Provide an exact copy of the lines from the beginning of the records through the line that includes "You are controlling", and of no others.

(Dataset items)
══════════════════════════════

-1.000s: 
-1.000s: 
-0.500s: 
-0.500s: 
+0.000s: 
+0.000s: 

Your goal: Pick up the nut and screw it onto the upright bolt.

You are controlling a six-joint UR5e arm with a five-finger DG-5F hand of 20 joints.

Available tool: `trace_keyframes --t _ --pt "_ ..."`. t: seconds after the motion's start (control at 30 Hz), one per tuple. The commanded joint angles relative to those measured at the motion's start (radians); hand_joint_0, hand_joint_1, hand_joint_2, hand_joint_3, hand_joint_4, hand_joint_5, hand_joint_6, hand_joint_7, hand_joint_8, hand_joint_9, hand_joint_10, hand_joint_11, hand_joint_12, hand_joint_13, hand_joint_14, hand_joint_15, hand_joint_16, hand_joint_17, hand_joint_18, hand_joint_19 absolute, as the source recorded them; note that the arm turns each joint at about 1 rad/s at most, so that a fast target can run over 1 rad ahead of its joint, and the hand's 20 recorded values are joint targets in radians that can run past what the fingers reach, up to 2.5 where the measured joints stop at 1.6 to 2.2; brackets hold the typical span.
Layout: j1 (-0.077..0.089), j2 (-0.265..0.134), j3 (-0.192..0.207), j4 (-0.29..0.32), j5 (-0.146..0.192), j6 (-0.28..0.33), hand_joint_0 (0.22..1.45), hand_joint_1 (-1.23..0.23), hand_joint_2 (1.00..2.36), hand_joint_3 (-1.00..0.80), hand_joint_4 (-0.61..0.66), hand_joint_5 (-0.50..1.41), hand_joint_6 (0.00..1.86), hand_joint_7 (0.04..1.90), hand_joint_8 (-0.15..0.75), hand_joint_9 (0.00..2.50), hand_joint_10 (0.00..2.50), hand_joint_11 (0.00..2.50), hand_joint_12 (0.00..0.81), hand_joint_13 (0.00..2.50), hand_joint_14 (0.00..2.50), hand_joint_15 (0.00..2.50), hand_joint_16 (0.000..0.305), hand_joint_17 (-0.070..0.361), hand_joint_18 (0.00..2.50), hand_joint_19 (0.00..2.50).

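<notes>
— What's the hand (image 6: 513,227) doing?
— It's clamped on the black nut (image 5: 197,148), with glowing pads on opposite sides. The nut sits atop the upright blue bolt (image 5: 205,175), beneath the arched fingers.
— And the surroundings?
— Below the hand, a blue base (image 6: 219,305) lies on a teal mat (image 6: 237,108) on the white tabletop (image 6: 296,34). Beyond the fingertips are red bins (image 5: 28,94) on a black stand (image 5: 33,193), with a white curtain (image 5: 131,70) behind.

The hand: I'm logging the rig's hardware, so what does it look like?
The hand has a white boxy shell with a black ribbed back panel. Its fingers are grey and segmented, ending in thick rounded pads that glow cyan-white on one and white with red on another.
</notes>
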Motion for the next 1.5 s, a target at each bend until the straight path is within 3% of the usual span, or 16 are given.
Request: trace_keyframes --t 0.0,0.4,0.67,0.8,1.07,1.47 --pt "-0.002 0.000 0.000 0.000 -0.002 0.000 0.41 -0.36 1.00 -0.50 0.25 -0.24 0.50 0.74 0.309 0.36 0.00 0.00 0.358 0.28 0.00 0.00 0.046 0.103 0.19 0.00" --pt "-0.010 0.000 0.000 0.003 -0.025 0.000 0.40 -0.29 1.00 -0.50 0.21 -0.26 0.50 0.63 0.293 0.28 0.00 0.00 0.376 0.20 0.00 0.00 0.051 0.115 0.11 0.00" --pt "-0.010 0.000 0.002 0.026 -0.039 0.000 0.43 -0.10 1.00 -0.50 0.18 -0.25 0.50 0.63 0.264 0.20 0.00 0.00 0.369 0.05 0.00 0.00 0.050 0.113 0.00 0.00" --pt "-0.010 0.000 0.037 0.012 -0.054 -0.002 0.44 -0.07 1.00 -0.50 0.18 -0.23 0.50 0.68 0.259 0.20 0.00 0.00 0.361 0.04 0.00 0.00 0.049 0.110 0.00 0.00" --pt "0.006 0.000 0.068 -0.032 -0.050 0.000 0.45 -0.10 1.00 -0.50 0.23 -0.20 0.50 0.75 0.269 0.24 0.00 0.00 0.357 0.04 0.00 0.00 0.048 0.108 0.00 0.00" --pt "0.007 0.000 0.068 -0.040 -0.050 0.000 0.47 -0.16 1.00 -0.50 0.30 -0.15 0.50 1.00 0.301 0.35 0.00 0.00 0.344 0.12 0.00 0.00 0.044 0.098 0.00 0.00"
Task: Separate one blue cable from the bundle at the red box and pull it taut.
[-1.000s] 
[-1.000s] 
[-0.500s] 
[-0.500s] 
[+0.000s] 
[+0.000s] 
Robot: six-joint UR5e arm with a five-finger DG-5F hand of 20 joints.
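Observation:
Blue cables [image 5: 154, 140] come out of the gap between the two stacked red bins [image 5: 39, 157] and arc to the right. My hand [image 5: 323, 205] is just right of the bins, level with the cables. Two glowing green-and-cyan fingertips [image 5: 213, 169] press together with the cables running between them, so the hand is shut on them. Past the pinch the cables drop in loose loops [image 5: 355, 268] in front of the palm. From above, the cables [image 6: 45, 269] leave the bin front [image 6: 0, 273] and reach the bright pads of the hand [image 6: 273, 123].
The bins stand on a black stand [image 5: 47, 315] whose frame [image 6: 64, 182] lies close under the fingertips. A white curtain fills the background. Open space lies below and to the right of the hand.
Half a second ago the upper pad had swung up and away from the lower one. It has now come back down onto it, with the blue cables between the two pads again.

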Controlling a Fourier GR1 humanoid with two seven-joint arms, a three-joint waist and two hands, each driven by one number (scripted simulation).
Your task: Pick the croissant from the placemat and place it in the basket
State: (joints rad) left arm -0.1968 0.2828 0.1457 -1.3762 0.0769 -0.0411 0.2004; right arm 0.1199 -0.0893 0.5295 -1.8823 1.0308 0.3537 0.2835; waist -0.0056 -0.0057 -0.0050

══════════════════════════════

Exercise response
-1.000s: 
-1.000s: 
-0.500s: 
-0.500s: 
+0.000s: 
+0.000s: 

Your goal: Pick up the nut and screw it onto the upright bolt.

You are controlling a six-joint UR5e arm with a five-finger DG-5F hand of 20 joints.

The required output has been supplied.